- **EXERCISE**: Copy out, from the entries below, each line that holds the string "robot".

Records contained in a dataset:
- Opening Delimiter -

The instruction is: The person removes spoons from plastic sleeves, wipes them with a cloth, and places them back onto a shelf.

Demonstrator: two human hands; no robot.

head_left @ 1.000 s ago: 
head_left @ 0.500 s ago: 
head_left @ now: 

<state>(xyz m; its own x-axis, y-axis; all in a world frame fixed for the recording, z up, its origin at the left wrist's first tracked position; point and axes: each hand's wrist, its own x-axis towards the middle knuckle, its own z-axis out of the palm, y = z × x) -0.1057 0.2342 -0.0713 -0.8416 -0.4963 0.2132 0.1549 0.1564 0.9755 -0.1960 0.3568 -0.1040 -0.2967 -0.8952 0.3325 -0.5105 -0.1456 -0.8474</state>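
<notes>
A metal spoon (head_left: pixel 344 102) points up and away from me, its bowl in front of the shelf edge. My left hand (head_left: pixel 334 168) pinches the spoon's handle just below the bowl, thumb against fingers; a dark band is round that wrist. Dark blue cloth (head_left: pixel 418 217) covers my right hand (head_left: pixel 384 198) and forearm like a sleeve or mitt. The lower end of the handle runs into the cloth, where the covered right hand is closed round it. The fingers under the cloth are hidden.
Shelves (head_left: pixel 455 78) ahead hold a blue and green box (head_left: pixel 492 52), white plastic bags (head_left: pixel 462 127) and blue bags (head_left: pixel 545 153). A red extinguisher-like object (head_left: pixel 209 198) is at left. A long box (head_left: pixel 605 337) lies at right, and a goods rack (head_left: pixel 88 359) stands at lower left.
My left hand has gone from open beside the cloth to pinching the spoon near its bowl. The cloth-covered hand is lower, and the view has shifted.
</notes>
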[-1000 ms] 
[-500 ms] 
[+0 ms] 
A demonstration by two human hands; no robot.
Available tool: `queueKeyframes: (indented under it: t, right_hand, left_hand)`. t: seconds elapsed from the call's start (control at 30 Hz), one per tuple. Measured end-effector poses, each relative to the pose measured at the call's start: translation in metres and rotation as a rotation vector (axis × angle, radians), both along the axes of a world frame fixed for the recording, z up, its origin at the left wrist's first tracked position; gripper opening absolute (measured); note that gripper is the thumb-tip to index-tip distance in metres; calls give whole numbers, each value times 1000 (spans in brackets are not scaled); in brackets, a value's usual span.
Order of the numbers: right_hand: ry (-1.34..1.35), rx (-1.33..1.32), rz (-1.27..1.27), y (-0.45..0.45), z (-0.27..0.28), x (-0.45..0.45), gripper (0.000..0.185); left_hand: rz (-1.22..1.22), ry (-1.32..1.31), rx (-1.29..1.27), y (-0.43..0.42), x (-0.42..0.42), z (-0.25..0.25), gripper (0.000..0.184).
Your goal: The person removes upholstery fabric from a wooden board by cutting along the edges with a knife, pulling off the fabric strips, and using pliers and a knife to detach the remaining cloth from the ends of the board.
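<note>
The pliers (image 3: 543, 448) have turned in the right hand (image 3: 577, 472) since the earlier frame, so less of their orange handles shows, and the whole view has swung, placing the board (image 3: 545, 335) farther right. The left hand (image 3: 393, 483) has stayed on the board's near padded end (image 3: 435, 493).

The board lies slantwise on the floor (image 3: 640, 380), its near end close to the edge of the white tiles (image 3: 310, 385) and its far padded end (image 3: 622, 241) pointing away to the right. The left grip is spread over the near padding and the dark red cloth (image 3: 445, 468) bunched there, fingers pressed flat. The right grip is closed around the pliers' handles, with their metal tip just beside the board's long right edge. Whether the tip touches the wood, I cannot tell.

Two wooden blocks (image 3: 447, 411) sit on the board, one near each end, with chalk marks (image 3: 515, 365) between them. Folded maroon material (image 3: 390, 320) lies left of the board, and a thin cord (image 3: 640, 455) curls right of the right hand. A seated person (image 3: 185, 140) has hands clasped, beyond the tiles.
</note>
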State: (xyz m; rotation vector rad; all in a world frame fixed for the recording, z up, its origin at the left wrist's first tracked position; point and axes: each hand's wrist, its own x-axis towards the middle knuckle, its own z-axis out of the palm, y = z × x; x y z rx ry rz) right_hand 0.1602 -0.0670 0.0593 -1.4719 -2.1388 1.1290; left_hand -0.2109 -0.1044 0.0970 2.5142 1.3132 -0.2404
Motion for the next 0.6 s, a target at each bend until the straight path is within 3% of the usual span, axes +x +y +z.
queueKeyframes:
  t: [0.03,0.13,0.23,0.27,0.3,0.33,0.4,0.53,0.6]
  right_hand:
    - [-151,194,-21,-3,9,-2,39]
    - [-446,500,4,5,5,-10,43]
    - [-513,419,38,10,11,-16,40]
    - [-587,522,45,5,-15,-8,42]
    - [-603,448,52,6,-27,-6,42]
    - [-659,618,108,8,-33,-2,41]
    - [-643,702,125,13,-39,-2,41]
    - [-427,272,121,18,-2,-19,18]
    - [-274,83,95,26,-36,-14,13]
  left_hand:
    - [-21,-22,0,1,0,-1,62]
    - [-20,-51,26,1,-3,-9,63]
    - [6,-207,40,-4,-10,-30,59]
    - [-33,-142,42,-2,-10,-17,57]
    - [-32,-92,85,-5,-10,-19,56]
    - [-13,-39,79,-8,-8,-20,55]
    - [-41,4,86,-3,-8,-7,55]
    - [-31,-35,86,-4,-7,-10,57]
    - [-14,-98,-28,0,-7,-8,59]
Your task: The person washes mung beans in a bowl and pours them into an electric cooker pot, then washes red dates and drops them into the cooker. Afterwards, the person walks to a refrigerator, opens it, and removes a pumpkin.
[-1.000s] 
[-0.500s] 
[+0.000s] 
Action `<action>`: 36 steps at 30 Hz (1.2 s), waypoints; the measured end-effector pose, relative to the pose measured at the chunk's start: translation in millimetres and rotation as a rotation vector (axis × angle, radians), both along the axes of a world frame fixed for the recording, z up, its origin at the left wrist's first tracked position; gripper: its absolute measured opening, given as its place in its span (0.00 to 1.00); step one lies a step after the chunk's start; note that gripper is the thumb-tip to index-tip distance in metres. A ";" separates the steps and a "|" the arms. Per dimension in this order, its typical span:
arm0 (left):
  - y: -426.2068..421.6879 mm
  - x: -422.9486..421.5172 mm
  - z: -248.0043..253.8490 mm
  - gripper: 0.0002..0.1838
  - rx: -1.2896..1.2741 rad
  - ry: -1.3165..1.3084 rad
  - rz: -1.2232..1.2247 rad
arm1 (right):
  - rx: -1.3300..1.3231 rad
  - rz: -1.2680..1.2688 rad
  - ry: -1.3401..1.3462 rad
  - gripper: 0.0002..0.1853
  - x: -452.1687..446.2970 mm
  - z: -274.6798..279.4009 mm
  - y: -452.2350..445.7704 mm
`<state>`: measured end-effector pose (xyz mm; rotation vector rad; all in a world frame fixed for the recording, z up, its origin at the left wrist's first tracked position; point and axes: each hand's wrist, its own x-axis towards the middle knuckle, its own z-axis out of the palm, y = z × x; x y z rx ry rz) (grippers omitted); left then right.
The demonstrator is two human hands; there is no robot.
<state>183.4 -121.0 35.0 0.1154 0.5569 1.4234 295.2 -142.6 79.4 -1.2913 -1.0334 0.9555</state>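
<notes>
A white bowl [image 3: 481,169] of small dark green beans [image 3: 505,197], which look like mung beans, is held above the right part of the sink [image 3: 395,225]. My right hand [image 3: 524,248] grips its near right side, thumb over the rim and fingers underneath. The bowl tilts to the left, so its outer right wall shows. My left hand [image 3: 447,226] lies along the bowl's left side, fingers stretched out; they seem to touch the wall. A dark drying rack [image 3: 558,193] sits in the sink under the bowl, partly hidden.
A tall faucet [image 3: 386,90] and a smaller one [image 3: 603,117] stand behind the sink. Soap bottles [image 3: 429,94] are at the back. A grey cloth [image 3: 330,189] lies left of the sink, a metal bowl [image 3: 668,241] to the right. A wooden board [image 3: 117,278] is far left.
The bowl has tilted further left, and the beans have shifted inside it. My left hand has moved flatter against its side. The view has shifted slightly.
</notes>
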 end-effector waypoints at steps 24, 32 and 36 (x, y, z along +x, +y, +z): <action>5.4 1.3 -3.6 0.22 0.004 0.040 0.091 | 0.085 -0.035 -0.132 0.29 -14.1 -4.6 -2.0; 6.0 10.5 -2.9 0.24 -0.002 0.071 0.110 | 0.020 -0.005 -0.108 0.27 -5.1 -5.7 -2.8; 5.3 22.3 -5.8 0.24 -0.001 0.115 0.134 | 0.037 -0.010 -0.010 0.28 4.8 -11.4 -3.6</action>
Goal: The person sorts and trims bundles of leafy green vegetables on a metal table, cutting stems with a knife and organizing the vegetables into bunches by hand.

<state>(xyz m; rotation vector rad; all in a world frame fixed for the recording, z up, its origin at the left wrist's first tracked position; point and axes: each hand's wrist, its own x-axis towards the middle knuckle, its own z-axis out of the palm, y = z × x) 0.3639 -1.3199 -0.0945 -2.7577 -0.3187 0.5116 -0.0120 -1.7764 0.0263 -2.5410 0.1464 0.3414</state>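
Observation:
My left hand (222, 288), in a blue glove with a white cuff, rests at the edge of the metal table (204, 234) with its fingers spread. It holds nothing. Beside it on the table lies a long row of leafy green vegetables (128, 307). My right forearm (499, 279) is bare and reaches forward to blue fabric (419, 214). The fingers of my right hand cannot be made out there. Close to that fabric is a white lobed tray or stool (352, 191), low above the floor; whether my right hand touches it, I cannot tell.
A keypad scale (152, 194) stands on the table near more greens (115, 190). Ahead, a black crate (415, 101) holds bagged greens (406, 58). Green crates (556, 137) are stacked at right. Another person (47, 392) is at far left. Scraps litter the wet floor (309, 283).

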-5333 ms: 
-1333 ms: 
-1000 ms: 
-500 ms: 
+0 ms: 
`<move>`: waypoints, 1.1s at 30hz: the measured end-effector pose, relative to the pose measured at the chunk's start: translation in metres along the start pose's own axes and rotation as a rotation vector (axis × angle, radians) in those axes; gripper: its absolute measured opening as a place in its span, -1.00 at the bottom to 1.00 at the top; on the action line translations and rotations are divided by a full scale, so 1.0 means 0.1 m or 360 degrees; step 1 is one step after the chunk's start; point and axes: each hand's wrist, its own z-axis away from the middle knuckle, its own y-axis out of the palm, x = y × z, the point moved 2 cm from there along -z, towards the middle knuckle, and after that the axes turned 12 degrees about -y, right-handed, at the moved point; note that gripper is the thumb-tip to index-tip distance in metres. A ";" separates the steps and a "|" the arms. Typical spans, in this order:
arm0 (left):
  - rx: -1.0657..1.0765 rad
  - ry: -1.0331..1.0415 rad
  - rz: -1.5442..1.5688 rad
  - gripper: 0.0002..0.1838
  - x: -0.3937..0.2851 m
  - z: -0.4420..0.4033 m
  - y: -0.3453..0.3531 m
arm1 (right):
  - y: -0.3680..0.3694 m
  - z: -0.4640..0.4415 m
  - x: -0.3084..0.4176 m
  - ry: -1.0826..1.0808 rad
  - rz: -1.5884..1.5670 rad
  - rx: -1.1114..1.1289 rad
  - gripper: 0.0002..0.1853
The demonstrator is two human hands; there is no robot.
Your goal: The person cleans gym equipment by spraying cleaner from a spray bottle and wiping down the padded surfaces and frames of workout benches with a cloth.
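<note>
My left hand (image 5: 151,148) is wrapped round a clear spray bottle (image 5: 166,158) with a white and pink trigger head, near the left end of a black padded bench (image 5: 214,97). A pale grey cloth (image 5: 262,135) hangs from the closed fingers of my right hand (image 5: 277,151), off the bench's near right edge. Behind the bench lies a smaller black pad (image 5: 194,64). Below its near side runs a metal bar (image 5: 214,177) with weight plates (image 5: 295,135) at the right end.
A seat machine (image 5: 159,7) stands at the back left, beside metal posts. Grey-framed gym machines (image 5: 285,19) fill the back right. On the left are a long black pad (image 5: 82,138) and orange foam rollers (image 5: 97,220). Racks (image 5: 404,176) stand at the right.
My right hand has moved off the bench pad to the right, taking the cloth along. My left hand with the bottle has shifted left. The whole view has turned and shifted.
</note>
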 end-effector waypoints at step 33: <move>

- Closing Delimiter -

- **WRITTEN SOLUTION**:
Demonstrator: two human hands; no robot.
A demonstration by two human hands; no robot.
The demonstrator is two human hands; there is no robot.
The demonstrator is two human hands; there is no robot.

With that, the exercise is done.